Je revins plus calme ; cette visite avait en quelque sorte diminué la distance qui me séparait d’Éva ; je sentais mieux que je la reverrais encore ; je n’étais pas consolée, mais j’avais plus de courage.

Mon tuteur était rentré lorsque nous arrivâmes, et se tenait debout près de la fenêtre ; il vint à moi, et me regardant en face : « Vous avez pleuré ! me dit-il.

— Oui, cher tuteur ; ma pauvre Éva… elle est si malheureuse, si triste de… »

Je m’appuyai sur le bras de son fauteuil, et je vis qu’il comprenait le regard que je laissai tomber sur la place vide qu’il y avait entre nous.

« Est-elle mariée, Esther ? »

Je lui dis tout ce que je savais, et que la première parole du cher ange avait été pour demander si le cousin John voudrait lui pardonner.

« Elle n’en a pas besoin, dit-il ; qu’elle soit bénie, chère enfant ; et que Richard le soit comme elle.

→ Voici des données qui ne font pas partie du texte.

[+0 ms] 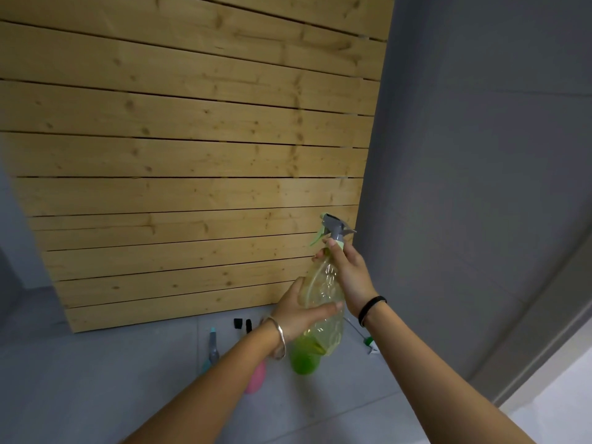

Pauvre Éva ! pauvre Rick ! »

Nous restâmes quelques instants sans rien dire. « Bleak-House diminue tous les jours, reprit mon tuteur avec un soupir.

— Mais sa maîtresse y est encore, répondis-je à demi-voix, touchée de la manière dont il avait dit ces paroles ; elle fera tout son possible pour qu’on y soit heureux, » ajoutai-je timidement.

Il tourna vers moi son regard paternel, posa sa main sur la mienne, en disant : « Elle y réussira, chère Esther ; et néanmoins, petite femme, Bleak-House diminue tous les jours, »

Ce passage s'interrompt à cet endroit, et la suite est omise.